CBB: The Top 31 College Basketball Programs of the Last 31 Years (Part IV)
Posted by Neil Paine on November 8, 2010
See also: #16-20, #21-25, #26-31
Note: This post was originally published at College Basketball at Sports-Reference, S-R's new College Hoops site, so when you're done reading, go over and check it out!
With the 2010-11 NCAA basketball season technically commencing this week, let's return to these rankings...
15. Connecticut Huskies (+14.16 SRS)
Record: 682-312 (.686)
Prominent Coaches: Jim Calhoun
Best NCAA Finish: Won NCAA Championship (1999, 2004)
Two national titles in the last 12 years makes up for a mediocre first half of the 1980s under Dom Perno, as the leadership of Calhoun has transformed Storrs into an unlikely national hoops hotbed. And to think that it all started with Scott Burrell & Tate George...
14. UCLA Bruins (+14.35 SRS)
Record: 678-297 (.695)
Prominent Coaches: Jim Harrick, Ben Howland
Best NCAA Finish: Won NCAA Championship (1995)
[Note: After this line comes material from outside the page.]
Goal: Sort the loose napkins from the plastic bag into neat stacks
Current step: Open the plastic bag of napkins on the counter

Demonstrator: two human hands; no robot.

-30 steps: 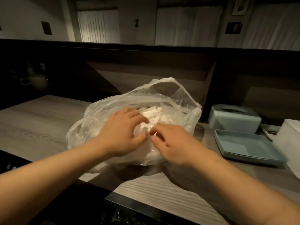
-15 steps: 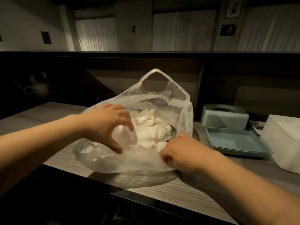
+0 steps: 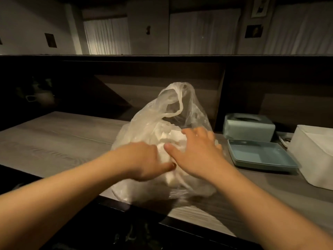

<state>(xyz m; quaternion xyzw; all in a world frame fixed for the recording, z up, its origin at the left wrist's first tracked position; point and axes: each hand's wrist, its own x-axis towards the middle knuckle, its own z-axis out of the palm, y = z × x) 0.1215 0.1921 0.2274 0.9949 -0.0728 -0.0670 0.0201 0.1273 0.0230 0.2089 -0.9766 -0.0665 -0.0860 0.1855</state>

In Westwood, the legacy of John Wooden can be a burden as well as a source of pride. No matter what happens to UCLA basketball from now on, it will likely never come close to approaching Wooden's feats of the 1960s and 70s. But even though the Bruins haven't been able to replicate The Wizard's magic touch, the program has still been among the nation's elite over the past 3 decades. A national crown under Harrick revived UCLA's powerhouse profile in 1995, and Howland took them to 3 consecutive Final Fours from 2006-08. It's not 10 titles in 12 seasons, but it'll do.
13. Georgetown Hoyas (+14.52 SRS)
Record: 708-309 (.696)
Prominent Coaches: John Thompson, John Thompson III
Best NCAA Finish: Won NCAA Championship (1984)
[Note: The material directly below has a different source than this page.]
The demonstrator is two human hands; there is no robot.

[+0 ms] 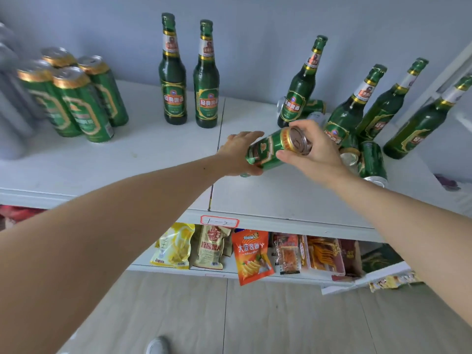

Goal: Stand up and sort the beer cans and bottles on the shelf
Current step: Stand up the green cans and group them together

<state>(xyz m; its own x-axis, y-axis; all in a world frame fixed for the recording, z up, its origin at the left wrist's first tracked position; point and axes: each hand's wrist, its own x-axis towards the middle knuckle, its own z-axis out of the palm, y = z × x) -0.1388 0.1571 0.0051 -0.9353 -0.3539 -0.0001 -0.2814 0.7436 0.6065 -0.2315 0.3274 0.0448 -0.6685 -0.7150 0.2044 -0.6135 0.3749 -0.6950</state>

They may have only won one championship, but Georgetown hoops dominated the 1980s -- not only in substance (26.9 wins per season), but also style (the "Hoya Paranoia" era popularized an intimidating flair that we still see today). The first Thompson took the Hoyas from an Independent afterthought to a national powerhouse, and while the team hit a lull under Craig Esherick, Thompson's son John III brought the program back with a Final Four appearance in 2007.
12. Michigan State Spartans (+14.59 SRS)
Record: 639-342 (.651)
Prominent Coaches: Jud Heathcote, Tom Izzo
Best NCAA Finish: Won NCAA Championship (2000)
Heathcote is an MSU legend, but Sparty's presence this high is really owed more to Izzo, who has cobbled together six Final Four berths in the last 12 seasons, including last year's improbable run. There's a reason the Cleveland Cavaliers turned to Izzo as part of their last desperate attempt to retain LeBron James' "talents" -- he might just be the best coach in all of college basketball. Not convinced yet? Let it sink in that Michigan State's placement on this list doesn't even include the Magic Johnson era, which ended the year before the cutoff for these rankings.
11. Maryland Terrapins (+14.75 SRS)
Record: 626-361 (.634)
Prominent Coaches: Lefty Driesell, Gary Williams
Best NCAA Finish: Won NCAA Championship (2002)
As far as coaching ability in a 30-year period goes, you can hardly ask for better than Driesell and Williams. Under the former, the Terps took the ACC by storm in the mid-80s (some guy named Len Bias helped), while the latter's intense style has forged 14 NCAA appearances in the last 17 years -- and broke the ACC's Carolina stranglehold on the national scene when Maryland won their long-awaited first championship in 2002. It's tough to match this program's ability to churn out 20-win seasons.